**YOUR ASSIGNMENT**
Of the lines below, write out exactly those from the line with "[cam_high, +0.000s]" through the line with "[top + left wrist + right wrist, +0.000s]", both included, and skip the rest.

○ ○ ○ ○ ○ ○ ○

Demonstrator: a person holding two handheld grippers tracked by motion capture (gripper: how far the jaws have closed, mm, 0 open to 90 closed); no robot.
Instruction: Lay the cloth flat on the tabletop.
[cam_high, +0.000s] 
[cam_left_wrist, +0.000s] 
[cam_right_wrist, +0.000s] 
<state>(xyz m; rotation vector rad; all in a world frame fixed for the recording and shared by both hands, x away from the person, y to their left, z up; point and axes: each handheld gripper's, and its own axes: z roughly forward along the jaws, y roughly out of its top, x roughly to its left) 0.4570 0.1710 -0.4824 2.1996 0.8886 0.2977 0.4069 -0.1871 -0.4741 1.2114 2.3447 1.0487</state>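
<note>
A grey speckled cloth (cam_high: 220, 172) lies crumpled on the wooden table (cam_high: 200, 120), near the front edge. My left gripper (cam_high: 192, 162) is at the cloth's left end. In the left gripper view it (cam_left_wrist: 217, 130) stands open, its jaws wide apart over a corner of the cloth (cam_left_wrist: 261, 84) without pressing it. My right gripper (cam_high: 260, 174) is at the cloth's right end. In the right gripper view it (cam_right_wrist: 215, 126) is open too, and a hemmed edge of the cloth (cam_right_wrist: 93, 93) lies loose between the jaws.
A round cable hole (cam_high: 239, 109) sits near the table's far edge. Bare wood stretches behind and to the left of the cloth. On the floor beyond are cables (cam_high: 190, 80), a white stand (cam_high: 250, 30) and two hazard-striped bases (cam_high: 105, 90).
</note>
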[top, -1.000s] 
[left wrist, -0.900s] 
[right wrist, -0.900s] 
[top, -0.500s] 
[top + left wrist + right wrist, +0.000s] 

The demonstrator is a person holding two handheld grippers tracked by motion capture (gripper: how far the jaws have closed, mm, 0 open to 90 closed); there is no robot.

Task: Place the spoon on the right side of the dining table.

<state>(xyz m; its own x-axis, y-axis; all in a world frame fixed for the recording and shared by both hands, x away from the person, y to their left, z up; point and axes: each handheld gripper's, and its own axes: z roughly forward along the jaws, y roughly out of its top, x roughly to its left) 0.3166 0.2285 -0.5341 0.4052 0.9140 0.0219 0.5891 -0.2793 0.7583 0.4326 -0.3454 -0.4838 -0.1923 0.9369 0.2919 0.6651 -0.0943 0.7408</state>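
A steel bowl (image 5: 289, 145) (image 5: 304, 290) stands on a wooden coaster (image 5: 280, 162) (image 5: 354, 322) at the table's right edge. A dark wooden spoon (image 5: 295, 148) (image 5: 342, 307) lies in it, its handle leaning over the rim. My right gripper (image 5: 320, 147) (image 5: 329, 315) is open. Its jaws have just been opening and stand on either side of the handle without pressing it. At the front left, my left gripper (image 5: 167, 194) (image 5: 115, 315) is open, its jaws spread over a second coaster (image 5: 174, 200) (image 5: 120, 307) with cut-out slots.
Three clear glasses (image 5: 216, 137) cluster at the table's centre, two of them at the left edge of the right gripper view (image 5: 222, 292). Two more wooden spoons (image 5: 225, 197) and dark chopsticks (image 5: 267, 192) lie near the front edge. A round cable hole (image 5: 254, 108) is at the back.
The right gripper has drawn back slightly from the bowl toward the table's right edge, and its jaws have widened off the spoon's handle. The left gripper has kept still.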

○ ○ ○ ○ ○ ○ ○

**RESPONSE TO THIS EXERCISE**
[cam_high, +0.000s] 
[cam_left_wrist, +0.000s] 
[cam_right_wrist, +0.000s] 
<state>(xyz m; rotation vector rad; all in a world frame fixed for the recording and shared by both hands, x away from the person, y to their left, z up; point and axes: each handheld gripper's, and its own axes: z roughly forward along the jaws, y roughly out of its top, x roughly to its left) 0.4570 0.1710 -0.4824 2.1996 0.8886 0.2977 0.4069 -0.1871 -0.4741 1.2114 2.3447 1.0487</state>
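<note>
A grey speckled cloth (cam_high: 220, 172) lies crumpled on the wooden table (cam_high: 200, 120), near the front edge. My left gripper (cam_high: 192, 162) is at the cloth's left end. In the left gripper view it (cam_left_wrist: 217, 130) stands open, its jaws wide apart over a corner of the cloth (cam_left_wrist: 261, 84) without pressing it. My right gripper (cam_high: 260, 174) is at the cloth's right end. In the right gripper view it (cam_right_wrist: 215, 126) is open too, and a hemmed edge of the cloth (cam_right_wrist: 93, 93) lies loose between the jaws.
A round cable hole (cam_high: 239, 109) sits near the table's far edge. Bare wood stretches behind and to the left of the cloth. On the floor beyond are cables (cam_high: 190, 80), a white stand (cam_high: 250, 30) and two hazard-striped bases (cam_high: 105, 90).
</note>
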[top, -1.000s] 
[left wrist, -0.900s] 
[right wrist, -0.900s] 
[top, -0.500s] 
[top + left wrist + right wrist, +0.000s] 

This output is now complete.